Saturday, October 7, 2017

Memories of Mother

The best thing I remember about my mother is that she was a great listener. (I wish I could listen half as well!) She always had time to listen to me, and it wasn't always easy.

I learned from her example to take a sympathetic view of people. (She even felt sorry for Nixon!) That's probably the most important thing she did for me.

I must also mention that she was well-read.  She liked to talk about people like Samuel Johnson and Abraham Lincoln. (She was also sympathetic toward Lincoln's unbalanced wife.) I'd come home from the university library and tell her the latest things written by columnists in the British magazine The Spectator.  There was "High Life" written by the shameless millionaire Taki Theodoracopolous (he once came on The Oprah Winfrey Show as a man who preferred younger women!); "Low Life" by sportswriter Jeffrey Bernard; and "Long Life" by Nigel Nicholson, son of writers Harold Nicholson and Vita Sackville-West, who became an MP and publisher.  I liked telling her what they'd written, and she liked hearing it.

She also told me a lot of stories about her Cape Breton youth.
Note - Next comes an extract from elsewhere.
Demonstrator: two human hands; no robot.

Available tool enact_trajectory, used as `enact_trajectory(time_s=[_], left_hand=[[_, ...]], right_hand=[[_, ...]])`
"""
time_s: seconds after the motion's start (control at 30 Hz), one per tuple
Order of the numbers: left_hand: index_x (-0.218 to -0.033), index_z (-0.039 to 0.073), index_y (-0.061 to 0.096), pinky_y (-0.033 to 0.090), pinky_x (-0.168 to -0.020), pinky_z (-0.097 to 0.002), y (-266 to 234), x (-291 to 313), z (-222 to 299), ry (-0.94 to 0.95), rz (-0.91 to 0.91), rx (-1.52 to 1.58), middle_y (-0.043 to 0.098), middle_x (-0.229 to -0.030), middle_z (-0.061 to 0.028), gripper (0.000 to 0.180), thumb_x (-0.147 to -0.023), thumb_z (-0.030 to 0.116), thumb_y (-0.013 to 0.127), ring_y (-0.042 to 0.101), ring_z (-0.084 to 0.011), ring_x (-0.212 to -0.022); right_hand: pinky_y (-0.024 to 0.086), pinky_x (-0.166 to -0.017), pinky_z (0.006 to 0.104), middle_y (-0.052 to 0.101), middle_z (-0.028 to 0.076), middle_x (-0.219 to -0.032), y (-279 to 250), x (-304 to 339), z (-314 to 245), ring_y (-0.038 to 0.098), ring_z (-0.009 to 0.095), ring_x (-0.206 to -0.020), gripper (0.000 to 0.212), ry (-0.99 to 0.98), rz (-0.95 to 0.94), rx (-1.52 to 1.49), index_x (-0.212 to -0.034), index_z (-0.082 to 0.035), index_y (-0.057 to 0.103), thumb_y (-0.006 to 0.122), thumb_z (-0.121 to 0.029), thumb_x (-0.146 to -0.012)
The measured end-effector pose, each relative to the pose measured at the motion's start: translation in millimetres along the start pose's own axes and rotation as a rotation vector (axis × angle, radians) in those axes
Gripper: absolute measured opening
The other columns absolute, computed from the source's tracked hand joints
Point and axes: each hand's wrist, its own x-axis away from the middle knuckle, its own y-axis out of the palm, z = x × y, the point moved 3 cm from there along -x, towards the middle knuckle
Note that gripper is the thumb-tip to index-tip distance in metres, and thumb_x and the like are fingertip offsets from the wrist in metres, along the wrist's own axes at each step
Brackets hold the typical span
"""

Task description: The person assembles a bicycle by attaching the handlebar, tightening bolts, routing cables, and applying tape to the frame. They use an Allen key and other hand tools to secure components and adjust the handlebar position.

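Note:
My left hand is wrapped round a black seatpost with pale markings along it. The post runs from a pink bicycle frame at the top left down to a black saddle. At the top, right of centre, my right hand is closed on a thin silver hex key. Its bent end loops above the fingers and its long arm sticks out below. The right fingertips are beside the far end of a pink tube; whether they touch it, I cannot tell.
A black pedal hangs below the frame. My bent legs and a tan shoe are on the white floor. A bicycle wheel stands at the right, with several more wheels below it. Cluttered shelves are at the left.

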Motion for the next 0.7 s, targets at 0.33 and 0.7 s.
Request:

Like the time she was in a candy store with her sister, my aunt Alma, and said, "Let's get ten cents of this!" Alma said, "Ten cents, me eyeball!" A grownup overheard them and the next time he met them he repeated "Ten cents, me eyeball!"

I joined this memoir group shortly after her death, and I really with I could tell her some of the stories I've heard here!  I know she'd be interested in them.